|
Date: Sat, 29 Aug 1998 21:47:16 +0200
From: John Walker
To: rdnelson
CC: Greg Nelson
Subject: Re: Proposed Revisions to Egg and Basket Software
Here are replies to questions and issues raised in Greg
and Roger's replies to the original egg changes design
specifications.
Replies to Greg's comments:
>> We were originally thinking of sorting the data into one file per egg
>> per month. The original thinking was that this would keep the files
>> down to a modest size. Your proposal should do this as well. My
>> concerns are:
>>
>> 1) Since each of the eggs might (in principle) communicate with a
>> secondary basket if the primary basket does not respond, it is
>> unclear where the data might end up, or whether multiple copies
>> might be generated.
>>
>> 2) If the desire was to analyze different eggs independently (for
>> example, all Orion vs. all PEAR eggs, or eggs by continent) it
>> would be necessary to search all the files for the appropriate
>> data.
The advantage I saw in one all-eggs file per day is that
the day is the most probable unit of analysis and reporting,
so a program which wishes to examine the data for a given day
can do so efficiently if all the data for a day appear in
a file bearing its name. Otherwise, the analysis program would
have to scan multiple files, one per egg, and extract the
data for the selected day.
Basically, I've been proceeding on the assumption that it
doesn't really matter how the basket stores its data (as
long as nothing is lost and it's unambiguous) because for
all the analysis I'm anticipating doing will not work on the
raw data but rather the merged, time-aligned extracts produced
by the eggtable.c program or some equivalent. Eggtable is
able to digest data from one or more files in any order
or organisation whatsoever, discard duplicate samples (as may
be collected when multiple baskets interrogate eggs), mark
missing data, and emit complete data for all eggs, second by
second, for a specified time interval. I would envision
these composite summaries, produced daily (already--they're in
the noosphere:/home/httpd/html/data/eggsummary directory
as basketdata-yyyy-mm-dd.csv.gz files) as being the primary
grist for analysis programs. No information is lost in transforming
the binary data collected by the basket into this tabulated,
time-aligned CSV form--it's just more tractable since you don't
have to worry about when the basket happened to collect data
from this or that egg. You might think of CSV as a terribly
inefficient ASCII file format, which it is, but gzip compresses
these files to a size comparable to the raw binary basket data
files. Analysis programs can "pipe them on board" with "zcat",
so the full CSV file need never exist on disc.

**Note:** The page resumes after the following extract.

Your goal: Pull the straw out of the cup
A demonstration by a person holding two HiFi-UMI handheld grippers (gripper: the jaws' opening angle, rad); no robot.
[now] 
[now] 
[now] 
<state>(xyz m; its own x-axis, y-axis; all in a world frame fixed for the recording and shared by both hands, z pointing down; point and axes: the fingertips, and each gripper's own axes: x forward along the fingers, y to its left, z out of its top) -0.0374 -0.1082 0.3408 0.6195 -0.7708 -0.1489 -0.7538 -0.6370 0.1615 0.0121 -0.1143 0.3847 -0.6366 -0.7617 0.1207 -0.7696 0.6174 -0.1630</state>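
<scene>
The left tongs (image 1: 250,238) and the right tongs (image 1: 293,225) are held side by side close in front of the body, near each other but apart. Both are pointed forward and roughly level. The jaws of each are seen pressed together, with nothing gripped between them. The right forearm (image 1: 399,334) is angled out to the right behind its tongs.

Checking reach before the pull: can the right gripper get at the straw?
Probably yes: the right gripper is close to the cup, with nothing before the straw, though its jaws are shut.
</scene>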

>> If the data duplication could be solved easily, this would have the
>> advantage that mirroring the data would be as simple as transferring
>> the complete files. I was initially expecting each of the baskets to
>> retrieve the data from other eggs through the regular data transfer
>> protocol.
As long as you use eggtable as a front-end, all you need to
do is feed it the basket data files from all available
baskets and it will automatically throw out duplicates
received by more than one basket and make a composite of
data collected by all baskets. (The existing version of
eggtable will produce many warnings about duplicate data
if you do this; I can add an option to suppress these
warnings if and when we routinely start to do this.)

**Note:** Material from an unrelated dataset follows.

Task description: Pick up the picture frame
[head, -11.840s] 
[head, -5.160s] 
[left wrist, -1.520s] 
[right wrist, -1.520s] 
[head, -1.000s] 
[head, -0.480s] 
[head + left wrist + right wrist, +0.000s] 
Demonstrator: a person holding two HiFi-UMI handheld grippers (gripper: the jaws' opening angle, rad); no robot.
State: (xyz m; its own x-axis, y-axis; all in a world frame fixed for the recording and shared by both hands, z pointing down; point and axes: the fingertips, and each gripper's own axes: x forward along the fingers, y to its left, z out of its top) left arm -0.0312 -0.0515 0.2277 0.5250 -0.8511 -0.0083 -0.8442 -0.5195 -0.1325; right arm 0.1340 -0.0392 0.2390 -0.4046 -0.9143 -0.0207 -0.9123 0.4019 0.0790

>> Second, I would lean toward adding extra '%' phrases rather than
>> having the interpretation depend on which program was running. We
>> could use %e for egg name, %E for egg number, and %k for basket name.
>> Do we want to have those parse numeric terms as well, e.g. "%06E" for
>> your sample egg file name?
Yes, this is cleaner. I decided to re-use %E because
strftime() already defines most of the other obvious letters,
for example:
%e day of month (1-31; single digits are preceded by a blank)
How about defining distinct phrases for each item we might
want to insert into the name, but introducing them with a
different character, for example:
$e Egg name
$08E Egg number, right justified, zero filled in 8 characters
$h Hostid of basket machine
$k Basket name
etc? No sane Unix programmer would want a dollar sign in
a file name, anyway.
>> > .eggrc file. If eggsample receives a SIGHUP signal, it
>> > re-reads the .eggprotocolrc file and, if the protocol
>> > has changed, begins to use the new protocol starting
>> > with the next packet. Eggsample logs its process ID
>> > in the file eggsample.pid.
>>
>> This sounds good... I imagine a slightly different mechanism would be
>> necessary under Windoze, but I don't feel like worrying about what
>> that might be at the present time.
Under Windows, the re-reading of .eggprotocolrc would work
exactly the same, but instead of sending a signal eggnet
would queue a message to eggsample, which it would process
in the slack time after collecting the next sample. Sending
a message from one application to another is a straightforward
(albeit characteristically Microsoft-ugly) matter.
>> Eggnet will still need to initiate the communications with the
>> baskets, as is happening now.
Absolutely. I've added a mention of this to the design
spec. Eggnet will send 0x0303 AWAKE_PACKETs precisely as
eggsh does now.
>> > If the next request from the basket consists of the next
>> > packet, in time, after the last requested, eggnet simply
>> > reads the next packet from the open file.
>>
>> Will this work if the last file read resulted in feof() true, and new
>> data has been appended since then? This is a very likely scenario.
>> I'm just not sure of the filesystem semantics here...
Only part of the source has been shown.